Carlosa Santanę przedstawiać specjalnie nie trzeba. Jeden z najlepszych (i najstarszych) wirtuozów gitary swój złoty okres przeżywał w latach 70-tych oraz na przełomie wieków, dzięki płycie „Supernatural”, w której pozapraszał masę gości tworząc wiele przebojowych hitów, wykorzystując tą formułę jeszcze parę razy (ostatnio cztery lata temu), by powrócić do instrumentalnego grania (fantastyczne „Shape Shifter” z 2012). Jednak jak wiadomo, trzeba z czegoś opłacić rachunki i Carlos znów postanowił nagrać przebojową, rockową płytę – „Corazon”, która miała pachnąć latynowskimi klimatami. Ale miałem obawy, że to nie wypali.

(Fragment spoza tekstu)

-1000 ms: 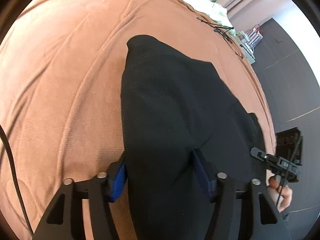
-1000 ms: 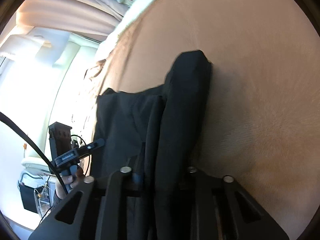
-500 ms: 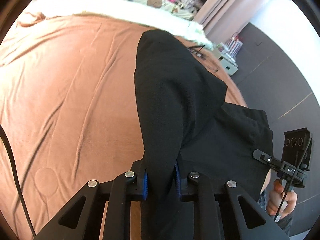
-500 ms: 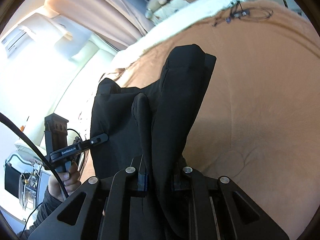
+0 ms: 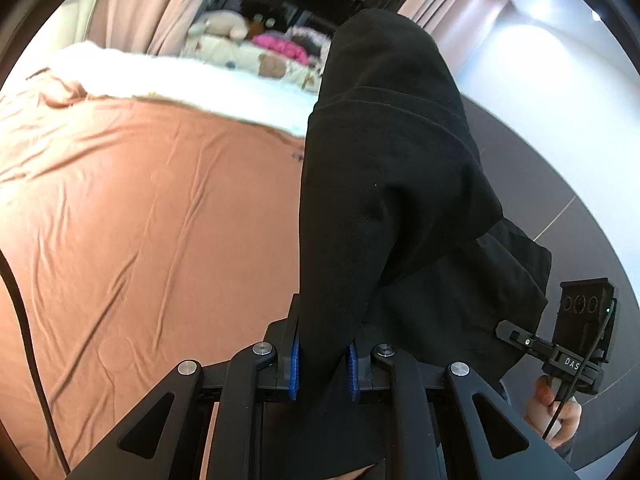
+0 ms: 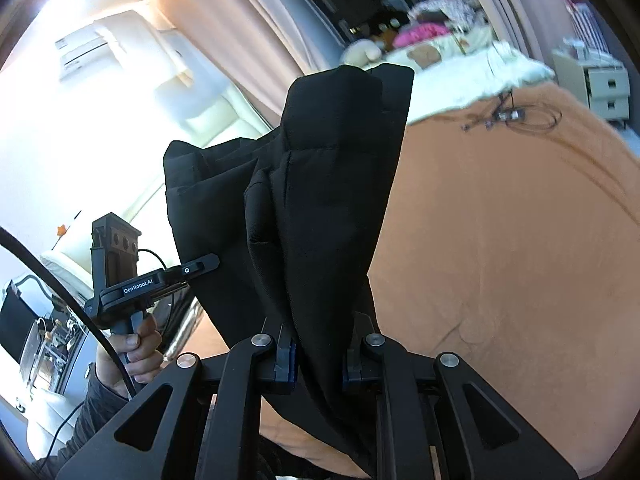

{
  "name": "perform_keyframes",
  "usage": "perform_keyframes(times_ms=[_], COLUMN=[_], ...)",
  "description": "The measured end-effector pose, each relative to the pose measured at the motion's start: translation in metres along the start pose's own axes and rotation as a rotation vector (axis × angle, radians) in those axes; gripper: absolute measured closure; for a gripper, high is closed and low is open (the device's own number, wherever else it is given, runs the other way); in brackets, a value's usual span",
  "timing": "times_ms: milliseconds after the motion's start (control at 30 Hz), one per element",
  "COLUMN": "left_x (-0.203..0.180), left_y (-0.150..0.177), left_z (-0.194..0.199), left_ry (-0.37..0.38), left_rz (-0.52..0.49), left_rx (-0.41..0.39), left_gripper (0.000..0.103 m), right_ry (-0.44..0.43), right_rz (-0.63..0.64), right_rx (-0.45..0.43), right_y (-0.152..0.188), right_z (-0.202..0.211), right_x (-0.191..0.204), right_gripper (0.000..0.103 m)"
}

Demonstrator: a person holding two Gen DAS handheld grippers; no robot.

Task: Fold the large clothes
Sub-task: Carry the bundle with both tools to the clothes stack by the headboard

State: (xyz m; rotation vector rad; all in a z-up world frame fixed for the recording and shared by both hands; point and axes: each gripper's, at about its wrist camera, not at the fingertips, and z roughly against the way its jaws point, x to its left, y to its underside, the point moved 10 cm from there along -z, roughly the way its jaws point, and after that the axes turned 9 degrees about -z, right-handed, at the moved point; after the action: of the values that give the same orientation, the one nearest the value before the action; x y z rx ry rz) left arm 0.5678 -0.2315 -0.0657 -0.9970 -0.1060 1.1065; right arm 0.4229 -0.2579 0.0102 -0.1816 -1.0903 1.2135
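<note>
A large black garment [image 5: 384,184] hangs lifted above the bed, held at two points. My left gripper [image 5: 323,360] is shut on one edge of it, with cloth pinched between the blue pads [image 5: 295,364]. My right gripper [image 6: 318,356] is shut on another edge of the same garment [image 6: 320,208]. The cloth drapes forward over both grippers and hides much of the view ahead. The right gripper also shows in the left wrist view [image 5: 516,336], and the left gripper shows in the right wrist view [image 6: 200,262].
A rust-brown bedspread [image 5: 140,220] covers the bed below. A white blanket [image 5: 200,84] and stuffed toys [image 5: 272,52] lie at the far end. Black cables [image 6: 512,114] lie on the bed. White drawers [image 6: 600,80] stand at the far right. Dark floor [image 5: 540,188] lies beside the bed.
Both grippers have risen and tilted up, lifting the black garment off the bedspread. The left gripper, open around the cloth a second ago, has shut on it.
</note>
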Motion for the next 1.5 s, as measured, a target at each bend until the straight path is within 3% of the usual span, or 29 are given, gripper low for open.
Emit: perform_keyframes(times_ms=[167,400,633,833,1000,1367,1500], left_x=[-0.006,0.011,0.051,0.108,0.168,0.286,0.316], left_y=[-0.007,0.004,0.033,0.056,0.07,0.09,0.08], left_z=[0.055,0.127,0.194,0.259,0.32,0.447,0.467], left_ry=[-0.001,-0.017,-0.053,-0.112,-0.209,-0.362,-0.426], left_rz=[-0.023,-0.017,0.01,0.038,0.045,0.069,0.075], left_rx=[-0.063,-0.125,-0.147,-0.19,-0.204,-0.285,-0.309], left_gripper=[0.086,0.086,0.086,0.086,0.086,0.086,0.086], right_ry=[-0.008,-0.037,-0.066,-0.124,-0.158,-0.288,-0.345], right_rz=[0.054,0.121,0.153,0.196,0.235,0.322,0.331], right_rx=[-0.03,-0.035,-0.016,0.008,0.039,0.11,0.147], right_y=[0.011,0.028,0.038,0.047,0.052,0.064,0.076], right_z=[0.022,0.02,0.016,0.006,-0.02,-0.119,-0.156], right_x=[0.021,0.05,0.065,0.089,0.105,0.175,0.202], right_gripper=[0.092,0.092,0.092,0.092,0.092,0.092,0.092])
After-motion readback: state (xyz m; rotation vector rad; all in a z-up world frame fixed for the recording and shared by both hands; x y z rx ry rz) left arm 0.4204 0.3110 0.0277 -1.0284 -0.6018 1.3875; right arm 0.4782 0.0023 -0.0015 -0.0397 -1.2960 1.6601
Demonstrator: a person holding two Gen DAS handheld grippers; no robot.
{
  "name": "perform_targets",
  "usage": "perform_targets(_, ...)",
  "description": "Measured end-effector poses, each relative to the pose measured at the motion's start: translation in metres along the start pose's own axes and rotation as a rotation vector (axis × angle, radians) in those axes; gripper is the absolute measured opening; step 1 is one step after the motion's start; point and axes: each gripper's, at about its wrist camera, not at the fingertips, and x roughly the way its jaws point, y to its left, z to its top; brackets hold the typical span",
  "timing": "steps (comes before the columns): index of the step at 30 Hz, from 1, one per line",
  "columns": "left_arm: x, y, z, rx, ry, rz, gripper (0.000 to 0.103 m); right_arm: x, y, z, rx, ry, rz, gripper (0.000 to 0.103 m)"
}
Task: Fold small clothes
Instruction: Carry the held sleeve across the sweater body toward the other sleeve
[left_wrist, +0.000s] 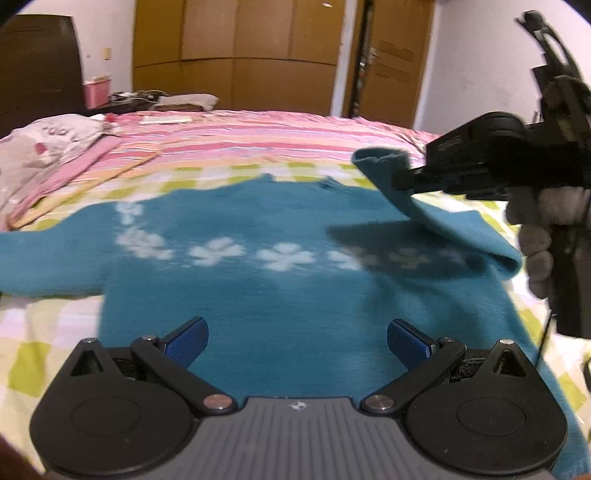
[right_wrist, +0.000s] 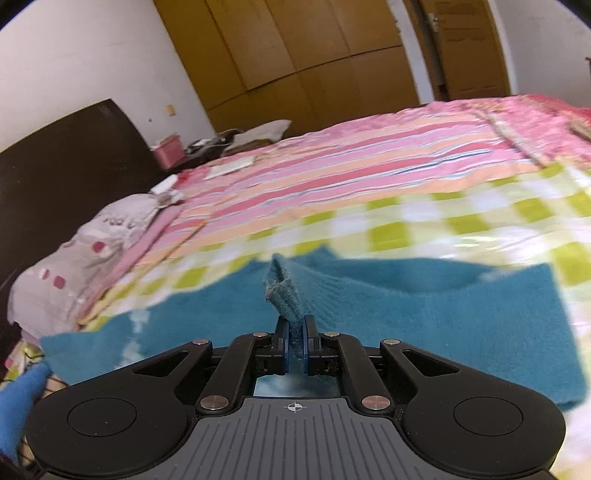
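A small teal sweater (left_wrist: 258, 288) with white flower shapes lies flat on the bed, its left sleeve spread out. My left gripper (left_wrist: 297, 338) hovers over the sweater's lower part, its blue pads wide apart and nothing between them. My right gripper (left_wrist: 400, 181), held in a gloved hand, is shut on the cuff of the sweater's right sleeve (left_wrist: 417, 206) and holds it lifted and bent over the body. In the right wrist view the right gripper (right_wrist: 294, 328) pinches the ribbed cuff (right_wrist: 286, 291) between its pads, with the sweater (right_wrist: 443, 321) below.
The bed carries a yellow-green checked sheet (left_wrist: 44, 332) and a pink striped blanket (left_wrist: 258, 136). A grey pillow and pink cloth (left_wrist: 48, 147) lie at the left. A dark headboard, a pink box (left_wrist: 96, 90) and wooden wardrobe doors (left_wrist: 236, 51) stand behind.
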Motion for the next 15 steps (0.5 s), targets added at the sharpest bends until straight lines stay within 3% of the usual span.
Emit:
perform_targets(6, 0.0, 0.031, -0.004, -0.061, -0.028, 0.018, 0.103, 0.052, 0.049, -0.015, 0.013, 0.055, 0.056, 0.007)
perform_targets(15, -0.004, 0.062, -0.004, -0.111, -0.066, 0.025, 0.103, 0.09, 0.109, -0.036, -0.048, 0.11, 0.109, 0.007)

I o dziwo początek jest naprawdę świetny, dzięki bardzo przebojowej „Saiderze” (Samuel Rosa szaleje) oraz spokojniejszej „La flaca” z mocnym wokalem Juaneza. Potem jest dość szeroki misz-masz gatunkowy, gdzie nie brakuje zarówno rapowania (ostre „Mal bicho”), reggae (niezłe „Iron Lion Zion” z Ziggym Marleyem), popu („Besos de lejos”), jazzu (instrumentalny – prawie – „Yo Soyla Ruz”) a nawet tandetnej elektroniki (czy mogło być inaczej, jak się idzie na współprace z Pitbullem?), jednak nie układa się to w żadną spójną całość, a bogactwo gości może przyprawić o ból głowy, bo mamy tu m.in.: Glorię Estefan, Miguela czy Diego Torresa. Oni radzą sobie raz lepiej, raz gorzej. Ale Santana robi to, co potrafi najlepiej – bo gra naprawdę świetnie, wzbogacając każdą melodię, nawet jeśli nie jest ona najwyższych lotów.
Piętnaście piosenek, których słuchałem w „Corazon” są strasznie nierówne, a duet z Pitbullem to kompletna porażka. Chyba wrócę do przesłuchania jeszcze raz „Shape Shifter”, choć jest tutaj parę wartych uwagi numerów.